Synopsis

We wish to determine which storm event type is a) the most harmful to population health, measured here in terms of number of injuries and number of fatalities, and b) have the greatest economic consequences, measured here in the estimated USD
value of property and crop damage. This is done by examining the NOASS Storm Database, a data set of storm events that have occurred across the United States of America, with data collected between 1950 through to 2011,
Tornadoes are the event which cause the greatest number of fatalities and injuries (96,979) as well as costing the most in combined estimated property and crop damage (USD 3,312,277).

Data Processing

We have used the NOAA Storm database, which can be downloaded as a compressed CSV file from here. The data is described in this document, and this FAQ.

Downloading the data.

Our first step is to make sure that we’ve downloaded the data and then read it in.

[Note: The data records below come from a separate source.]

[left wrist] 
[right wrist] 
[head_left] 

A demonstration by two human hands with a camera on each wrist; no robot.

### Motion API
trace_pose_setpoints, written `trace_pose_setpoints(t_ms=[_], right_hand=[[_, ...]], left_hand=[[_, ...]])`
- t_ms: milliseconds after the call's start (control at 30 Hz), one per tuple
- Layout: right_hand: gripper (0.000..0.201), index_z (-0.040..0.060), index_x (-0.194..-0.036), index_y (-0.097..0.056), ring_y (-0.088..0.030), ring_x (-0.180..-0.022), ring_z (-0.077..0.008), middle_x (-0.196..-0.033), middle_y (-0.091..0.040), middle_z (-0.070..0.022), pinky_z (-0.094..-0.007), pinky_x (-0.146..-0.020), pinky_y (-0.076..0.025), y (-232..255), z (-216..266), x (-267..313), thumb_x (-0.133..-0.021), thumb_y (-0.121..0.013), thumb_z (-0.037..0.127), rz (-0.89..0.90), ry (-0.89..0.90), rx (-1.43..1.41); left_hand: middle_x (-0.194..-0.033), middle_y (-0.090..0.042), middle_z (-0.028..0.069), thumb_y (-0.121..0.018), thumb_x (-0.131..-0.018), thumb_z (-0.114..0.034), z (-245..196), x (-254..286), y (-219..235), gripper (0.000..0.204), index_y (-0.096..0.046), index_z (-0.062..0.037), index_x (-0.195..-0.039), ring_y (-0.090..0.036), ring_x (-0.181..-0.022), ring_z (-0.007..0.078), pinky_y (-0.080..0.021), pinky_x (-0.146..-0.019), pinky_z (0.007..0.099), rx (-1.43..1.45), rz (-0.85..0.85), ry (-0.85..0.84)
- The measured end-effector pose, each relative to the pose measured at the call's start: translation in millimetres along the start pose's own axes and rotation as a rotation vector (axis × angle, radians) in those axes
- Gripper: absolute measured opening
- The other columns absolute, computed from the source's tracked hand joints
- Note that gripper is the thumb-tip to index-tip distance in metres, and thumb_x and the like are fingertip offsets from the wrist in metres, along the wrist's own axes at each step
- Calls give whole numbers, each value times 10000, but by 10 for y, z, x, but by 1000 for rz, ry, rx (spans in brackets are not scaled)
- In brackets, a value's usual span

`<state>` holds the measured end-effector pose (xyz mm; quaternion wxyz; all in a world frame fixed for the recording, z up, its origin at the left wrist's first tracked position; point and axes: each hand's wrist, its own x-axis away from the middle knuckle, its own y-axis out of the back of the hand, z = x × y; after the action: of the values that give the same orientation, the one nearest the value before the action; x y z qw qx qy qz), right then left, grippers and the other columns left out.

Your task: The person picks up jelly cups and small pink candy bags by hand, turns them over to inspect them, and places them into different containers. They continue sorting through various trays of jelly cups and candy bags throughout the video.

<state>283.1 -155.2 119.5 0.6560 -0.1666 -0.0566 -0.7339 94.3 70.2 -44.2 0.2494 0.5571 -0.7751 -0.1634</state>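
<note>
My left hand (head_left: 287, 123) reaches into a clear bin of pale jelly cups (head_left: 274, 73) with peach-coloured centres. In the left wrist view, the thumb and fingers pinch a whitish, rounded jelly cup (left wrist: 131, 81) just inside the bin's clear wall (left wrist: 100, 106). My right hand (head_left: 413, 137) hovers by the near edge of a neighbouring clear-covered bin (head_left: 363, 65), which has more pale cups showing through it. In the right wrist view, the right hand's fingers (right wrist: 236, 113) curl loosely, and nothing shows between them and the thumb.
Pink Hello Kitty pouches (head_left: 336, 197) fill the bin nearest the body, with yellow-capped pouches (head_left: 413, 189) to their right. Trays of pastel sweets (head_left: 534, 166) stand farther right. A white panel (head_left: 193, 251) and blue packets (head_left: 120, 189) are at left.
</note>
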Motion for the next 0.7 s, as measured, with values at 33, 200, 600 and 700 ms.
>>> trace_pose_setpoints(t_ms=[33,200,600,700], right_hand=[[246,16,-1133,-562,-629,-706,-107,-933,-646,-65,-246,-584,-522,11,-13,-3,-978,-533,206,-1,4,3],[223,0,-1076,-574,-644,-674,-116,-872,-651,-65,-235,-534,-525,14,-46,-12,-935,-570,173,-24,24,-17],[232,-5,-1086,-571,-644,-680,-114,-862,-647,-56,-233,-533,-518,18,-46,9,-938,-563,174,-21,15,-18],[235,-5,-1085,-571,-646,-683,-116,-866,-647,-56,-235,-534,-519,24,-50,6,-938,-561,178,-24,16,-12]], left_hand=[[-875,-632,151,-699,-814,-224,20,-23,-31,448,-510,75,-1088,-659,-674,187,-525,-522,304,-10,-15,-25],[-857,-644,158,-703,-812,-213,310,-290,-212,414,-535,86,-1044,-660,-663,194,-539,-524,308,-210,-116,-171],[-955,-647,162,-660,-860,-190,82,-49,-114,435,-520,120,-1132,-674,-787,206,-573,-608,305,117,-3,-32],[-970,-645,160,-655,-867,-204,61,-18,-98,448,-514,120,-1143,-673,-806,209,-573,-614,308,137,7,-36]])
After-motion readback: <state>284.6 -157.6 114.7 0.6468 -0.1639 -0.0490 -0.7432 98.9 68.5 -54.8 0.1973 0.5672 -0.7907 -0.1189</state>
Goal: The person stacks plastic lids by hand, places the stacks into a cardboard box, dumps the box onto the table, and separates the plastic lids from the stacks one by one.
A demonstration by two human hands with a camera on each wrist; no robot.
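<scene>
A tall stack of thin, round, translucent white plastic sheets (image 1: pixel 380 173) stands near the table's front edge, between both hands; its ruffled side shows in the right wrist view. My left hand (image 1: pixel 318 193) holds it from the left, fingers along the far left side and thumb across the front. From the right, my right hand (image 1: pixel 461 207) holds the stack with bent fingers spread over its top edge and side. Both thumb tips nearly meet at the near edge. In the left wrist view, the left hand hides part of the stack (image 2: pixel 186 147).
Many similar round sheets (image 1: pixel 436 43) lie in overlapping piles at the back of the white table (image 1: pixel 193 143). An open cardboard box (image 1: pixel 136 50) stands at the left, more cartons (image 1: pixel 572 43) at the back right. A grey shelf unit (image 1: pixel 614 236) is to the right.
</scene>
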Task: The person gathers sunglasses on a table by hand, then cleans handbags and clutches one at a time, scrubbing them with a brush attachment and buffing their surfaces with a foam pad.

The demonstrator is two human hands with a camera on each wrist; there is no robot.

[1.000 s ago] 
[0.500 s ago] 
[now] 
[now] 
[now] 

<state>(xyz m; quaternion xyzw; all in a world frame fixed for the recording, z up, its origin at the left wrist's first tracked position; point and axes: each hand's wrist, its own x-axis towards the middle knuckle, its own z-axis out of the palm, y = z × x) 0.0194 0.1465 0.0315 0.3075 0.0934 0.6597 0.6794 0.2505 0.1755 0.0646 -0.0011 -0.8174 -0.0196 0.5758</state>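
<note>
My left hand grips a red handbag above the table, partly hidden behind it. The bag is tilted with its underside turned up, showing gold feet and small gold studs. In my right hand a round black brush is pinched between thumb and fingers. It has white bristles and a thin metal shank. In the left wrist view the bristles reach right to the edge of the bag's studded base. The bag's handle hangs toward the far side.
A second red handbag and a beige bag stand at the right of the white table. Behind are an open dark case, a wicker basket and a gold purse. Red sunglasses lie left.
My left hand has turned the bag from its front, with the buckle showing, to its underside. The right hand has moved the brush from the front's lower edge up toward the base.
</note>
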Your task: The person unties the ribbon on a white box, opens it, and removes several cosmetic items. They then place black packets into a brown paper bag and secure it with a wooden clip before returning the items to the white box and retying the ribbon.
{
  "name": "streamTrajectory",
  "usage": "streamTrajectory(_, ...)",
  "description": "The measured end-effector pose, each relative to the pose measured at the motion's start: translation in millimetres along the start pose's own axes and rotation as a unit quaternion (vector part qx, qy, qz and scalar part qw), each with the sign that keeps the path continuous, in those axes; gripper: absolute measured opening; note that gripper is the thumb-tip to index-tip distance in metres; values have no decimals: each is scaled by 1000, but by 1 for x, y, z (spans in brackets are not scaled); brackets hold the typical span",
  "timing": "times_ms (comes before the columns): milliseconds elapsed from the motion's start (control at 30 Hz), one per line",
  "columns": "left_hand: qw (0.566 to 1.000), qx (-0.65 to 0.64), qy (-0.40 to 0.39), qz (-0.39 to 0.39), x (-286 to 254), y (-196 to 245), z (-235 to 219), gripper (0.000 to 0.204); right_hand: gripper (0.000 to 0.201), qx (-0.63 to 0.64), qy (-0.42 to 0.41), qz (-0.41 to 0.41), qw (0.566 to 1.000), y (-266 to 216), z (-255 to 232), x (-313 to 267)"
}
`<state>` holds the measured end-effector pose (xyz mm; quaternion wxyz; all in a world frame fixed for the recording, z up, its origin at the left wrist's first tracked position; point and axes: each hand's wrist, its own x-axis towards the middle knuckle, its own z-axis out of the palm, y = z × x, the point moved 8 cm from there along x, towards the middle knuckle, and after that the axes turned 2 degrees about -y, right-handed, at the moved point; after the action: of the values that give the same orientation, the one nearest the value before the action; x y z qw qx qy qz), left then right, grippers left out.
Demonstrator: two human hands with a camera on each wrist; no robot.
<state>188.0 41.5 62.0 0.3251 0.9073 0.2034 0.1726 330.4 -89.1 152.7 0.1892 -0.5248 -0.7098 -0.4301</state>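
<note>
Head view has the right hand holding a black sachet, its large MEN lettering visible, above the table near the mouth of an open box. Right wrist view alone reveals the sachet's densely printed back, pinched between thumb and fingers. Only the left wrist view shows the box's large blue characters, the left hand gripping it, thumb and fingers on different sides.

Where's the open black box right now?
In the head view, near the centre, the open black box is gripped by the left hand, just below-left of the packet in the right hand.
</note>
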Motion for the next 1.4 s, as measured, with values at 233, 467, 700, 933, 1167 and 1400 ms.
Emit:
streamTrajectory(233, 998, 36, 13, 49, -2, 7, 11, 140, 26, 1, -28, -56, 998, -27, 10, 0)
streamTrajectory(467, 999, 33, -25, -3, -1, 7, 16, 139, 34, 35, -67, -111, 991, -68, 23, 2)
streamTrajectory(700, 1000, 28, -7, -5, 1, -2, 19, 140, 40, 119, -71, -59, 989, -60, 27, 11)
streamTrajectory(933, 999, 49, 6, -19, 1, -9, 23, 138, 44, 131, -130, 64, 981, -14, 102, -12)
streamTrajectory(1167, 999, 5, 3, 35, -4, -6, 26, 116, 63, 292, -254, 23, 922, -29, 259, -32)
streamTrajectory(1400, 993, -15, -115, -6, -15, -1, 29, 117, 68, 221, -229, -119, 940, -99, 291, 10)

if (!file.exists('StormData.csv.bz2')) {
    download.file("https://d396qusza40orc.cloudfront.net/repdata%2Fdata%2FStormData.csv.bz2", 
                  destfile = "StormData.csv.bz2",
                  method="curl")
}

data <- read.csv('StormData.csv.bz2')

Brief description of the data

Our analyses is interested in the following four five variables:

  • EVTYPE: being the type of storm event
  • FATALATIES and INJURIES being the number of deaths and injuries associated with a storm event.
  • PROPDMG and CROPDMG, being the estimated dollar value of the damage caused to property and crops.

Cleaning

The EVTYPE field is very dirty. It consists of a collection of strings that differ from each other sometimes merely by case. We will only clean up the data by ensuring that we use a consistent case, and replacing the one unknown value (represented with ‘?’) with NA.

library(dplyr)

data <- data %>%
    mutate(EVTYPE = factor(toupper(EVTYPE)))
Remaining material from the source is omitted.